Its place in video game history is not alongside the canonized greats of storytelling. It is instead a vital piece of the medium’s outsider art collection. It is a game that could only exist as an indie passion project, unburdened by focus groups or genre expectations. It serves as a direct link to the demoscene’s spirit of technical showmanship wrapped in cheeky provocation. For scholars of game design, it is a fascinating case study in “misery娱乐” (misery-software) and the gamification of physical struggle. For players, it is a bizarre, frustrating, and intermittently hilarious experience that asks a simple question: how much punishment can you take for the sake of fixing a cartoon wire? The answer, for the 52 players collected on MobyGames and the curious few who buy it on a Switch sale, is apparently quite a lot.
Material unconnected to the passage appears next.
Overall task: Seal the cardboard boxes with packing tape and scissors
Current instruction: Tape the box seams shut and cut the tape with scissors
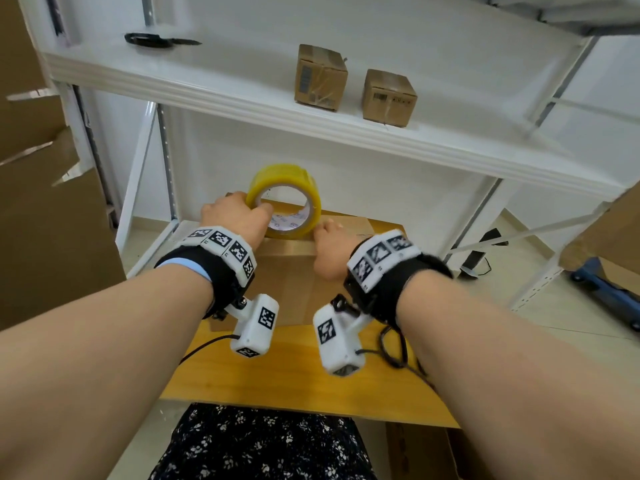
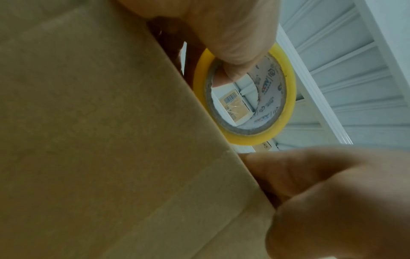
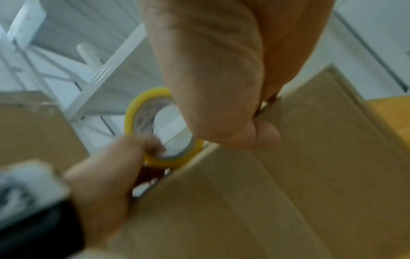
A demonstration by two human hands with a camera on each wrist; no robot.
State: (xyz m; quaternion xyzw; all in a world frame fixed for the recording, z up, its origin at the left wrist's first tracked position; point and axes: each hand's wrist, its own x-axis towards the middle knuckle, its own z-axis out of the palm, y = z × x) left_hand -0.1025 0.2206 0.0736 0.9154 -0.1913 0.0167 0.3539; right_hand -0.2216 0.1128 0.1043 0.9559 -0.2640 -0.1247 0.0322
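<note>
Both hands are at the far edge of the box. My left hand (image 1: 239, 216) grips the tape roll (image 1: 285, 202), thumb hooked inside its core and fingers wrapped over the outside. My right hand (image 1: 330, 247) is curled at the box's far edge just right of the roll; the right wrist view shows the thumb (image 3: 264, 135) pressed on the cardboard there, but I cannot tell whether the fingers pinch anything.

Going by size: the white shelf unit (image 1: 311, 126) fills the background, smooth and glossy, with a ribbed front lip and perforated metal uprights. Below it lies the wooden board (image 1: 298, 368), honey-coloured with visible grain. On the board sits the box (image 1: 294, 271), flat-topped matte brown cardboard with a faint seam running across its top. The tape roll stands on edge at the box's far rim, a translucent yellow ring around a white printed core.

On the upper shelf stand two small boxes (image 1: 320, 77), brown cubes with barcode labels and clear tape over them, side by side and apart. Black scissors (image 1: 157, 39) lie flat at the shelf's left end, well away from both hands. Large cardboard sheets (image 1: 41, 202) lean at the left, and more cardboard shows at the right. My wrist cameras and their cables hang over the near part of the box and the board.
</note>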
Final Verdict: Safety First! is a 2.5/5 star experience—a deeply flawed, narrowly focused, and brilliantly stupid game that earns its cult status through sheer, unadulterated id. It is not essential, but it is unforgettable. It is the video game equivalent of a shocking, gross, and weirdly clever party trick: you’ll cringe, you’ll laugh, you’ll get pee (metaphorically) on your shoes, and you’ll certainly have a story to tell. And in its own twisted way, that’s a kind of safety.